2.2.1 Questionnaires

Student self-report of practicing self-regulated learning. Students filled in Self-Regulation Strategy Inventory – Self-Report (SRSI-SR; Cleary, 2006). It is a 28-item questionnaire with 7-point Likert scale (Almost never to Almost always), divided into three subscales. The initial internal reliability of the questionnaire reported in its validation study was α=.92, subscales ranging from .72 to .88 (Cleary, 2006). This questionnaire has been selected because it focuses on both overt and strategic student behaviours associated with SRL and has a corresponding validated teacher rating scale (SRSI-TR, see below). The subscale Managing Behaviour and Environment included 12 items, with acceptable alpha of .80 in the present sample. This subscale aimed to capture how often students reported self-regulated behaviours such as organising time and environment when studying (“I make a schedule to help me organise my study time”) and strategic behaviours (“I tell myself exactly what I want to accomplish before studying”). Subscale Seeking and Learning Information included 8 items (α=.60 in the present sample) with items focusing on students’ help seeking behaviours (“I ask my teacher questions when I do not understand something”). Finally, subscale Maladaptive Regulatory Behaviours included 8 items (α =.62) and elicited reports of low regulatory behaviours (“I wait to the last minute to start studying for upcoming tests”).
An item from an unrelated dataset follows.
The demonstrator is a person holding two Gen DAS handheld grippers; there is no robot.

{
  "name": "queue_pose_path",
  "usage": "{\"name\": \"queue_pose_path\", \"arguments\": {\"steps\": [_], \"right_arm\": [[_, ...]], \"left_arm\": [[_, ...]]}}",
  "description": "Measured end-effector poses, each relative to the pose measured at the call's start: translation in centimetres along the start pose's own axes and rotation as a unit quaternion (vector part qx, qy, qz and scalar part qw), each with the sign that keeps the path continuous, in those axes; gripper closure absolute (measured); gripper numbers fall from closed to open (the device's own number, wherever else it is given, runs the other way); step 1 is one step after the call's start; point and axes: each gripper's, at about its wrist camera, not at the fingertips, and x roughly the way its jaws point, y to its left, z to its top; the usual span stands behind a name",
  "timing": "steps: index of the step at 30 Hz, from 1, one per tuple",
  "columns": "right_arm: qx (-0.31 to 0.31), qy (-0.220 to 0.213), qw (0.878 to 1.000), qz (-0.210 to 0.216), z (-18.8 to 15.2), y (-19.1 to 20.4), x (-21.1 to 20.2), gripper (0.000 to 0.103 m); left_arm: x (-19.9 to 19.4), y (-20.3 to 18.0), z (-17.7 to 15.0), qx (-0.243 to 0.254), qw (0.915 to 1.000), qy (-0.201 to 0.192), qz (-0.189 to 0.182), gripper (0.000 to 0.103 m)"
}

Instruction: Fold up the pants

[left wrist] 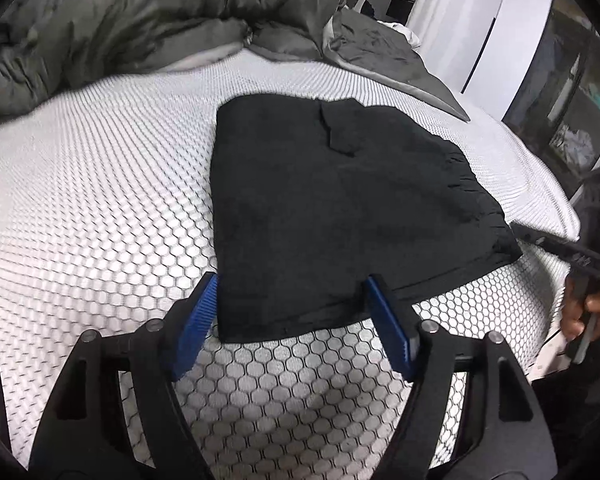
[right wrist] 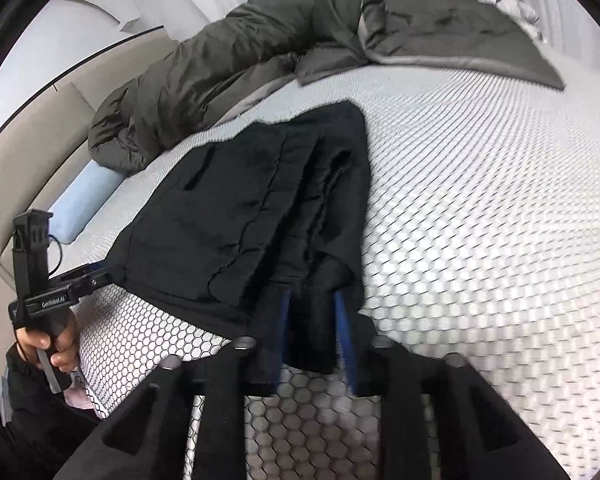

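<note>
Folded black pants (left wrist: 340, 216) flat on mattress (left wrist: 100, 200), lengthwise away

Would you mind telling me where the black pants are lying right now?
The black pants lie folded on the honeycomb-patterned mattress, centre of both wrist views, in front of the grey duvet.

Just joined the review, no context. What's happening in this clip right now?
A person is folding black pants on a bed with a white honeycomb-pattern cover, holding a claw tool in each hand. The pants already lie folded into a compact stack. The left claw is open, its blue pads astride the near edge without pressing it. The right claw is open too, with a bunched fold of fabric between its pads. A grey-green duvet is heaped at the far side.
</note>
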Motion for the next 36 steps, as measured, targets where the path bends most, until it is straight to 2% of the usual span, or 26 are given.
{"name": "queue_pose_path", "arguments": {"steps": [1, 2, 4, 5, 6, 8, 10, 14, 19, 36], "right_arm": [[-0.007, -0.021, 1.000, -0.007, 0.0, 0.1, -0.9, 0.046], [-0.015, -0.039, 0.999, -0.012, -0.1, 0.2, -1.8, 0.037], [-0.034, -0.071, 0.997, -0.004, -0.4, 1.0, -3.3, 0.033], [-0.041, -0.082, 0.996, 0.001, -0.6, 1.4, -3.8, 0.024], [-0.048, -0.096, 0.994, 0.001, -1.1, 1.9, -4.3, 0.011], [-0.066, -0.117, 0.991, -0.002, -1.7, 2.8, -5.2, 0.004], [-0.092, -0.132, 0.987, -0.001, -2.6, 4.0, -5.9, 0.002], [-0.105, -0.158, 0.982, 0.006, -3.6, 5.1, -6.9, 0.000], [-0.120, -0.199, 0.973, 0.004, -5.1, 5.8, -9.0, 0.000], [-0.122, -0.211, 0.970, 0.020, -5.4, 6.3, -9.5, 0.000]], "left_arm": [[-0.7, -0.3, -0.2, 0.004, 0.9999, -0.011, 0.009, 0.024], [-1.6, -0.5, -0.5, 0.005, 0.9995, -0.026, 0.015, 0.016], [-3.3, -1.1, -1.2, 0.006, 0.9980, -0.057, 0.028, 0.015], [-4.2, -1.5, -1.7, 0.009, 0.9969, -0.072, 0.032, 0.015], [-5.1, -2.0, -2.2, 0.013, 0.9954, -0.088, 0.037, 0.012], [-6.8, -2.9, -3.3, 0.023, 0.9907, -0.124, 0.050, 0.001], [-8.0, -3.5, -4.2, 0.032, 0.9856, -0.154, 0.062, 0.001], [-9.7, -3.8, -5.2, 0.011, 0.9786, -0.193, 0.070, 0.001], [-10.5, -4.2, -5.6, 0.012, 0.9739, -0.217, 0.065, 0.001], [-9.1, -5.3, -5.4, 0.046, 0.9737, -0.211, 0.074, 0.001]]}}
Teacher rating of student self-regulated learning. Teachers were asked to fill in Self-Regulation Strategy Inventory – Teacher Rating Scale (SRSI-TR; Cleary, & Callan, 2014) about each student. The initial questionnaire included 13 items, one item about student attendance of extra consultations was excluded as such consultations were not a common practice at participants’ schools. The questionnaire used 5-point Likert scale (Almost never to Almost always). The original scale was unidimensional, however, for the purposes of this study, exploratory factor analysis was conducted and identified two subscales corresponding to the student questionnaires: Managing Behaviour and Motivation (7 items, α=.96) and Seeking and Learning Information (5 items, α=.93). These instruments are less widely used than other SRL questionnaires (Tise et al., 2019) and have not been translated into Lithuanian previously. The items were translated by a professional translator into Lithuanian, and then back into English, the meaning of the items was found to be preserved.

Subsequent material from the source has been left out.